Newspaper article The Florida Times Union

Other Libraries Seek Stable Funding

Newspaper article The Florida Times Union

Other Libraries Seek Stable Funding

Article excerpt

The votes have been in for years. The public library system in Jacksonville is its most popular government service.

Ever since the Better Jacksonville Plan included major improvements in the library system, the libraries have been one of the city's gems - along with the urban parks system.

However, in recent years, the library system has been hit with a double whammy: annual cuts in its budget forced by the recession, combined with a historic change in the economy from print to electronic books.

No more than newspapers, libraries are faced with juggling a massive print collection while society is moving quickly away from it.

How do you juggle declining revenues with changing customer tastes? It's difficult enough in any case, but the Jacksonville library system has two additional complications:

- A governing board that is independent in name only. Big decisions are made by the Mayor's Office or the City Council or both.

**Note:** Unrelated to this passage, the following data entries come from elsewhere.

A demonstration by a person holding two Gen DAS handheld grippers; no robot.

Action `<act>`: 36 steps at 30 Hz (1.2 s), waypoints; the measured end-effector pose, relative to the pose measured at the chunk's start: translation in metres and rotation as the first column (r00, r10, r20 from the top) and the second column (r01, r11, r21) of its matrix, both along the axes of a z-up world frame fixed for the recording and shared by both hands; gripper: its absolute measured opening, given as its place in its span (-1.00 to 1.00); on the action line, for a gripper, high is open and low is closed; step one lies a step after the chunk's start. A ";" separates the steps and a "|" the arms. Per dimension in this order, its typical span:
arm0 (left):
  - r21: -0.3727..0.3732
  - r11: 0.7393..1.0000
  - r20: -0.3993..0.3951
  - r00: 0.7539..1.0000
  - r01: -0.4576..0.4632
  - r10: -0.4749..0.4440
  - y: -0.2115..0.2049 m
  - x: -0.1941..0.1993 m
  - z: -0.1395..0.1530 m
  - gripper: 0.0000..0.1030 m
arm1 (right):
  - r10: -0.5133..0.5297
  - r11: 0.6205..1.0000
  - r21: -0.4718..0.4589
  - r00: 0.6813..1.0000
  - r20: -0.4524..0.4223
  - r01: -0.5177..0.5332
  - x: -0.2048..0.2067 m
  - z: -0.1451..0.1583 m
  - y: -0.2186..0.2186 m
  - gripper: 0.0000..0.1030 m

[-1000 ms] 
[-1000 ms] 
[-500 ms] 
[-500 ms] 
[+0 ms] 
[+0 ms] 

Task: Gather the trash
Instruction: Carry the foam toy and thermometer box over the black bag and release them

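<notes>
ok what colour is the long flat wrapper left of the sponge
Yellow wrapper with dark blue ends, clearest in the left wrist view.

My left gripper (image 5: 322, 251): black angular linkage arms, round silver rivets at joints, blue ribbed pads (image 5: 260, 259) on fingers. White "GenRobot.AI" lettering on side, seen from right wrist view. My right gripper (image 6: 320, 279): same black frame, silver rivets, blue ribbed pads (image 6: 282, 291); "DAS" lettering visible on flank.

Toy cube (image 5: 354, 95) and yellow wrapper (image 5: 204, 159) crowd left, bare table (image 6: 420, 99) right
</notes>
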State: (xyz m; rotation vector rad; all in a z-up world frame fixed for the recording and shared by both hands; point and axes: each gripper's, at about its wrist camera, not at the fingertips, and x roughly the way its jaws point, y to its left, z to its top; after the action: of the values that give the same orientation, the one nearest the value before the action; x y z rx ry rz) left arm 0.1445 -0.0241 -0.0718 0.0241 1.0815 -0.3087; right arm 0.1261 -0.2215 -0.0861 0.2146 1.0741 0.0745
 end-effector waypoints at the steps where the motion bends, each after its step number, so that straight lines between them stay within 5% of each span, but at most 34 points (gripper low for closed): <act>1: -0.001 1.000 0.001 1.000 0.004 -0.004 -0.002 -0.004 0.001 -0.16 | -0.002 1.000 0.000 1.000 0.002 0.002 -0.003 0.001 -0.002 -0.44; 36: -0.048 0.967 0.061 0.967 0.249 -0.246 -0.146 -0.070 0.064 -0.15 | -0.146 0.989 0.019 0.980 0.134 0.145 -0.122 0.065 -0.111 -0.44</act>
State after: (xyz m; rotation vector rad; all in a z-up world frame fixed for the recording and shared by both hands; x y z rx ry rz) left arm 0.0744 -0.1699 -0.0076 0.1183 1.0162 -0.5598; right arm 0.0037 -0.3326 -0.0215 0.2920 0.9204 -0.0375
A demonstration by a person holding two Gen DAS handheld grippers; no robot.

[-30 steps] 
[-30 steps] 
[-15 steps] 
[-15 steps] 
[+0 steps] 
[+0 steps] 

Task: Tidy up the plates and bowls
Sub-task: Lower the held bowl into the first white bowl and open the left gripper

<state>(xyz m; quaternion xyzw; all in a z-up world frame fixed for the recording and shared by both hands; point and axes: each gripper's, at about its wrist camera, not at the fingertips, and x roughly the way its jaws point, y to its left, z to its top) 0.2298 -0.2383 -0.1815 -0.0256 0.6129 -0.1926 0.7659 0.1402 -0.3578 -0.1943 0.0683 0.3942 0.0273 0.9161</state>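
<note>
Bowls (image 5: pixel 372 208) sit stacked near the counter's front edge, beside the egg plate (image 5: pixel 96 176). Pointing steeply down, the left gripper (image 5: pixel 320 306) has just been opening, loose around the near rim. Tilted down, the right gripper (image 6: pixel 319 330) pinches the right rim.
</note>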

- Without predictable funding, long-term decisions can't be made.

So without resolving these multiple issues, the library system is left with inevitable cuts in quality: fewer resources, buildings in bad need of repair and cuts in operating hours.

What's to be done? That's the focus of the study being conducted by Jacksonville Community Council Inc. and funded by the Friends of the Library, the Jacksonville Public Library Foundation and individual donors.

The second meeting of the study last Friday focused on what two major library systems did to solidify funding.


The Louisville library system sought to become a separate taxing district but lost a vote in 2007 just as the recession hit.

"The community has to be ready to vote for new taxes, and we never really were," said Craig Buthod, the Louisville director.

Nevertheless, the campaign itself produced a wave of positive activity, he said.

"One success after another," he said.

What would it have taken to win over the public? Perhaps a more focused campaign. You have to be able to sell the community on excellence.

"You can't win by whining," Buthod said. "Nobody wants to join failure, they want to join a success story."

A comparable situation in Jacksonville would be the failed vote to fund a children's commission. …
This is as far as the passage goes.